# My new CD - Halloween Carnival



## SAMHAYNES (May 22, 2012)

Hi all
I'm a huge fan of Halloween music and have just put out my first CD for 2012 Sam Haynes' Halloween Carnival. The CD is a mix of instrumental music written especially for haunted houses, parties and scare attractions - I thought you might be interested in having a listen to some of the sample tracks on here:

samhaynes

a full version of one of the tracks is online here:

sam haynes website

If there are any singers who would like to sing on one of the tracks for the CD I'll be putting out later this year please let me know, would be interested in making some vocal tracks too.

hope you enjoy it if you have a listen, cheers Sam


----------



## 22606 (Aug 11, 2008)

I liked what I was able to hear of the tracks.
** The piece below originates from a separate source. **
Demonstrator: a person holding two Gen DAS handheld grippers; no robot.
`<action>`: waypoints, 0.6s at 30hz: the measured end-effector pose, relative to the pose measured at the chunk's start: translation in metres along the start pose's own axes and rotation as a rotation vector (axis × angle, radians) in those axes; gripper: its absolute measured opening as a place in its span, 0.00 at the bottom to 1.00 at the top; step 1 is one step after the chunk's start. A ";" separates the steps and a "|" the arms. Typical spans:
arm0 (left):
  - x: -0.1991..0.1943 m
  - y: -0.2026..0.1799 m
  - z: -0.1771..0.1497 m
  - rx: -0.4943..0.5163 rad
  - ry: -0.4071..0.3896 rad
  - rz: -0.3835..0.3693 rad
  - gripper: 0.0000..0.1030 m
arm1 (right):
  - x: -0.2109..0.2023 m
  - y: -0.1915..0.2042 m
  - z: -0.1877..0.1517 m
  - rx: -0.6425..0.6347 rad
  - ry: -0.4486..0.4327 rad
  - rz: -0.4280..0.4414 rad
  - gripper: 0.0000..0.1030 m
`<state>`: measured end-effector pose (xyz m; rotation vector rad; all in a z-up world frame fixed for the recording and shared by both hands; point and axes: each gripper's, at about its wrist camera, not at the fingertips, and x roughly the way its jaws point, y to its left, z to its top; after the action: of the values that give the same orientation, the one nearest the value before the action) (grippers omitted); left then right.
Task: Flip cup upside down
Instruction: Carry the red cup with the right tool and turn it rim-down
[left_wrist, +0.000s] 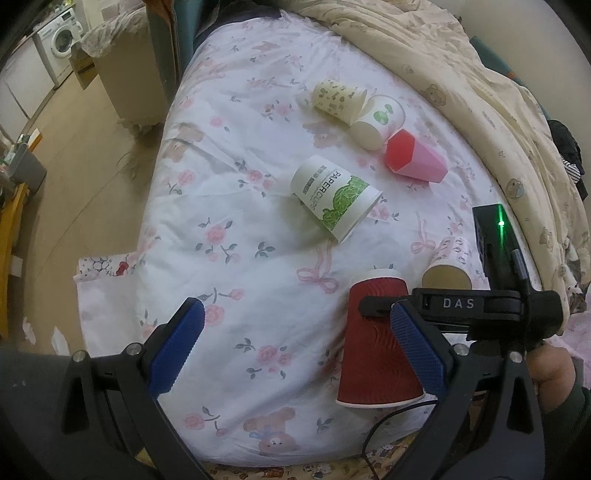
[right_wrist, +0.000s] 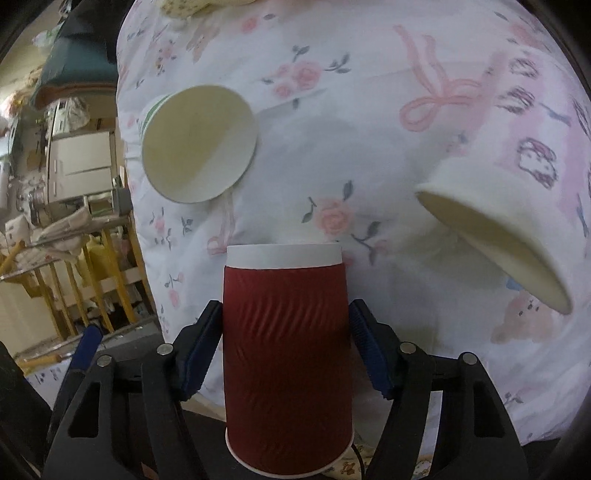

Nice work, Sam.


----------



## SAMHAYNES (May 22, 2012)

cheers Gath thanks for listening!


----------



## 22606 (Aug 11, 2008)

You are very welcome


----------



## kprimm (Apr 3, 2009)

This is some great stuff, where can you get this cd? I am ready to buy one. Great work on this Killers moon is awesome.


----------



## kprimm (Apr 3, 2009)

Just bought and downloaded, listening to it now.


----------



## SAMHAYNES (May 22, 2012)

kprimm said:


> Just bought and downloaded, listening to it now.


hi thanks for letting me know I hope you liked it 
Sam


----------